K. Anders Ericsson has been doing research on expertise (read mastery) for 20 years. What he has discovered has been rewritten by Malcolm Gladwell in Outliers and Tony Coyle in The Talent Code. He found that talent is not as much genetic as it is hours of practice, 10,000 hours of practice, specifically deliberate practice. Deliberate practice is a highly structured activity engaged in with the specific goal of improving performance. It is intentional practice. It is practicing what is hard to do with the intention of becoming better. Passion helps, purpose helps, feedback helps but the key is the practice.

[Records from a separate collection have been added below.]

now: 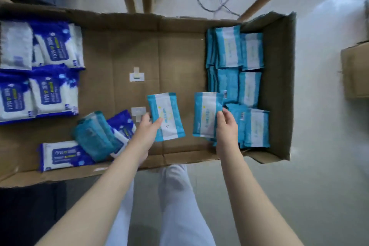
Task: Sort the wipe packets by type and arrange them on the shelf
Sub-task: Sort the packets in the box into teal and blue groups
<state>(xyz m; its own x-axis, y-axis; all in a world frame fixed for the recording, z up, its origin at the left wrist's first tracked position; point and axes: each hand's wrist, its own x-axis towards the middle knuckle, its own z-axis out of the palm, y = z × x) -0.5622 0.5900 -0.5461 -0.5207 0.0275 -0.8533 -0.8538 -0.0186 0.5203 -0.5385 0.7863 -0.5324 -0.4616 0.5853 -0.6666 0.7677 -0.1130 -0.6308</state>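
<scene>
Head view is showing the sort mostly done: teal rows [239,66] are filling the box's [179,24] right side, blue packs [50,86] the left, with a small mixed pile [99,136] waiting up front. Left hand [146,132] is pinching 1 teal packet [166,117] mid-box, and right hand [226,128] is gripping a 2nd packet [206,115] beside the rows. Both are looking flat, with teal edges and white middles.

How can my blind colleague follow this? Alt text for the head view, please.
The left hand and right hand each grip a pale blue and white wipe packet inside a shallow brown cardboard box. Matching packets fill its right end, dark blue and white packets at its left, a mixed pile by the left hand.
</scene>
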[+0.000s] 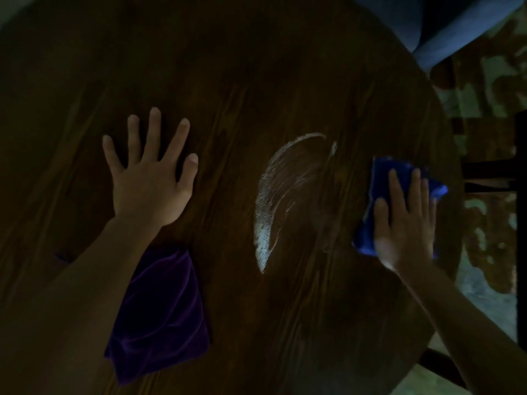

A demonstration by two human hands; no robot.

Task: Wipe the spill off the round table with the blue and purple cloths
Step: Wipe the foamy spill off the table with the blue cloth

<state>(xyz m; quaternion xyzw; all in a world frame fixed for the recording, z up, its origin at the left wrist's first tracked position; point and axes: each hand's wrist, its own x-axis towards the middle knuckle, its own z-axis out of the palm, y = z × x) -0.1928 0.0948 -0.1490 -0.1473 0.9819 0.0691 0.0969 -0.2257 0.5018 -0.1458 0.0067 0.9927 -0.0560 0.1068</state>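
Note:
A foamy white spill (269, 206) is smeared in a curved arc across the middle of the dark round wooden table (256, 67). My right hand (405, 220) lies flat on the blue cloth (382, 178), pressing it to the table near the right edge, to the right of the smear. My left hand (151, 178) rests flat on bare wood with fingers spread, holding nothing, left of the spill. The purple cloth (165, 312) lies crumpled on the table near me, partly under my left forearm.
A blue upholstered seat (445, 35) stands beyond the table at the upper right. A patterned rug (490, 109) covers the floor on the right, where dark chair or table legs (490, 172) show. The scene is dim.

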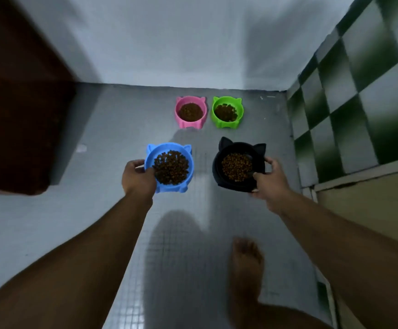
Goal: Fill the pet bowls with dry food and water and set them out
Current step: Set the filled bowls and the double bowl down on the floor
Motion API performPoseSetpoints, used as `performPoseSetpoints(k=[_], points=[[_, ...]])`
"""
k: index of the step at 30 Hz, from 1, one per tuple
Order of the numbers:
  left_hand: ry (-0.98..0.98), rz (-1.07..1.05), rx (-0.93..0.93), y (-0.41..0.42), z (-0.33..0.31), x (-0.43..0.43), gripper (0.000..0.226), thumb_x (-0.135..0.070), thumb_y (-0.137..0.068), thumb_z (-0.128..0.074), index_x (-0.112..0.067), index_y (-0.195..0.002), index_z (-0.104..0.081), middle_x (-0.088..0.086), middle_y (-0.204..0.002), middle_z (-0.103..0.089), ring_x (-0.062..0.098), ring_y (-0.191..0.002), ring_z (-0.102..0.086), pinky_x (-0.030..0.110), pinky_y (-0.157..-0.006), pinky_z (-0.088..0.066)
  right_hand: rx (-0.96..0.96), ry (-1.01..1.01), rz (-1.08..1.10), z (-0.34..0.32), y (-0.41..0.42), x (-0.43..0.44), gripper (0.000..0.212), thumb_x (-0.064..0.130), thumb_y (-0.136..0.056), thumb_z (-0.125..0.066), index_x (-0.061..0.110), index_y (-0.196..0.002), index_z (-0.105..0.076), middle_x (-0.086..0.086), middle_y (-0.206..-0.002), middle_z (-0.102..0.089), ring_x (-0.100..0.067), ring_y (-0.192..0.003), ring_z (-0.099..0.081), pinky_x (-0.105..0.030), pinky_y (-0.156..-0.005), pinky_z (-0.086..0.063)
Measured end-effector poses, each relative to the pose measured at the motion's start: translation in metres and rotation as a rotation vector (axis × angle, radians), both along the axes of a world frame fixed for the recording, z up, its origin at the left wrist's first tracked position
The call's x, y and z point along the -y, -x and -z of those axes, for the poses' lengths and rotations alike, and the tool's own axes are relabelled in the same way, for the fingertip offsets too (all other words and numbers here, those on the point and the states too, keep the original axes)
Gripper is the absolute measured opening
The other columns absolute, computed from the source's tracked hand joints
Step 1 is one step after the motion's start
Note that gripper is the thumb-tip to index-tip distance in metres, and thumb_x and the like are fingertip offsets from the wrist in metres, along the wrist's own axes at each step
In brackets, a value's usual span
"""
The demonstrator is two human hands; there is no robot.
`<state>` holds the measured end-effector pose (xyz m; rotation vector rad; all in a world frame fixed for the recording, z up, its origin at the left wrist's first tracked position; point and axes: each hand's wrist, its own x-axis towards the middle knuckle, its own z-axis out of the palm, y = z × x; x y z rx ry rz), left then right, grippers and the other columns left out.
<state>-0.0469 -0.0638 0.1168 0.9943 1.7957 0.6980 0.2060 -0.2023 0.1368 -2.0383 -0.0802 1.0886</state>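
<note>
Bowls, one per grip: my left grip clasps the blue bowl by its left rim, and my right grip clasps the black bowl by its right rim, thumb over the edge. Both are loaded with kibble and held roughly level, the black one tipped slightly toward me. I read them as carried above the floor, though I can't be sure how high.

Ahead, close to the back wall, the pink bowl and green bowl sit side by side on the floor, both with food in them. The bare floor on my side of that pair lies straight ahead and down from both grips, blue lining up roughly with pink and black with green. A dark brown panel stands well off to the left and the checkered wall to the right. My bare foot is behind the bowls. I see no water in any bowl.
</note>
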Motion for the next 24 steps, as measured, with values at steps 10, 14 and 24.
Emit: performPoseSetpoints(k=[10,14,24], points=[[-0.017,0.076,-0.025,-0.083,0.150,-0.065,0.024,-0.005,-0.086,-0.066,-0.012,-0.109,-0.066,0.003,-0.089,-0.066,0.018,-0.074,-0.063,0.032,-0.075,-0.056,0.044,-0.001,-0.042,0.168,-0.075,-0.061,0.054,0.001,-0.095,-0.051,0.039,-0.133,-0.041,-0.011,-0.127,-0.052,-0.036,-0.103,-0.063,-0.055,-0.068,-0.061],[-0.038,0.068,-0.051,-0.091,0.164,-0.077,0.023,-0.010,-0.086,-0.066,-0.016,-0.109,-0.065,0.003,-0.094,-0.067,0.027,-0.089,-0.069,0.036,-0.083,-0.059,0.092,-0.016,-0.078,0.178,-0.081,-0.072,0.051,0.004,-0.096,-0.052,0.036,-0.135,-0.045,-0.009,-0.124,-0.054,-0.030,-0.097,-0.062,-0.055,-0.072,-0.060],[-0.111,0.332,-0.262,-0.091,0.166,-0.078,0.038,-0.010,-0.094,-0.055,-0.013,-0.131,-0.063,0.011,-0.111,-0.074,0.028,-0.105,-0.068,0.023,-0.080,-0.040,0.549,0.097,-0.210,0.190,-0.066,-0.073,0.039,0.021,-0.096,-0.063,0.015,-0.134,-0.058,-0.014,-0.127,-0.066,-0.032,-0.112,-0.063,-0.028,-0.090,-0.046]])
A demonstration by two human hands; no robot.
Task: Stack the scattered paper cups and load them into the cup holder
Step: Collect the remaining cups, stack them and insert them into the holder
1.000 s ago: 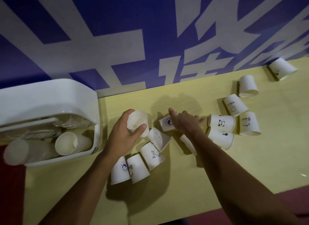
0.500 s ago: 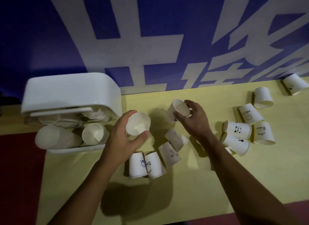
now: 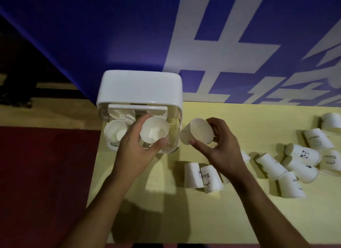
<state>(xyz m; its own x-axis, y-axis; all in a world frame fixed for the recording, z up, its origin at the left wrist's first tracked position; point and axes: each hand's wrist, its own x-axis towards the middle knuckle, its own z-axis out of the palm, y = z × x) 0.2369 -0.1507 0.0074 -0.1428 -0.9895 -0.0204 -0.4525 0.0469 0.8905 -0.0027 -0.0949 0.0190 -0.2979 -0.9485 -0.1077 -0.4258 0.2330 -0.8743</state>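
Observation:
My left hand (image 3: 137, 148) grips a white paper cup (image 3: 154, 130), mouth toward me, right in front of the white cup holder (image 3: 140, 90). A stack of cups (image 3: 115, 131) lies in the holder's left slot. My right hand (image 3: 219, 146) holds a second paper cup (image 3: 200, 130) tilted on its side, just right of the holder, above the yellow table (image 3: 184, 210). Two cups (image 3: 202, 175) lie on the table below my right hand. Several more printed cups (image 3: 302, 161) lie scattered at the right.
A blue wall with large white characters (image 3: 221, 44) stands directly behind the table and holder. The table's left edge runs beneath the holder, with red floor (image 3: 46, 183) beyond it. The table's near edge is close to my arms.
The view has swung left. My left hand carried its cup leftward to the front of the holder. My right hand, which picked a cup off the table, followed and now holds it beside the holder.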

We have heard the athletic stories of muscle and skill being built only when we practice with the correct form. We all know how much Olympic athletes need to practice to get to the Olympics. We have the heard the stories of other athletes like Larry Bird or Michael Jordan practicing from the time they were children. Yet somehow we expect to become good at our job or exceptional leaders without spending much time intentionally practicing. We practice our bad habits constantly so to change we need to be very intentional.
So what can leaders practice to be better leaders aside from public speaking, running efficient meetings, making difficult decisions and problem solving? What about mastering the complexity of influencing others, having executive presence, developing empathy, having grace under pressure, leading in uncertain times? All of these skills come from the body – not so much the trained body but the subtleties of the body, the wholeness of the self.
Meditation builds some of these skills. Being mindful throughout the day gives the opportunity to calibrate and change when needed. Certain movements build the subtle strengths. This is an area – embodied leadership – we just beginning to explore within physical science and brain science.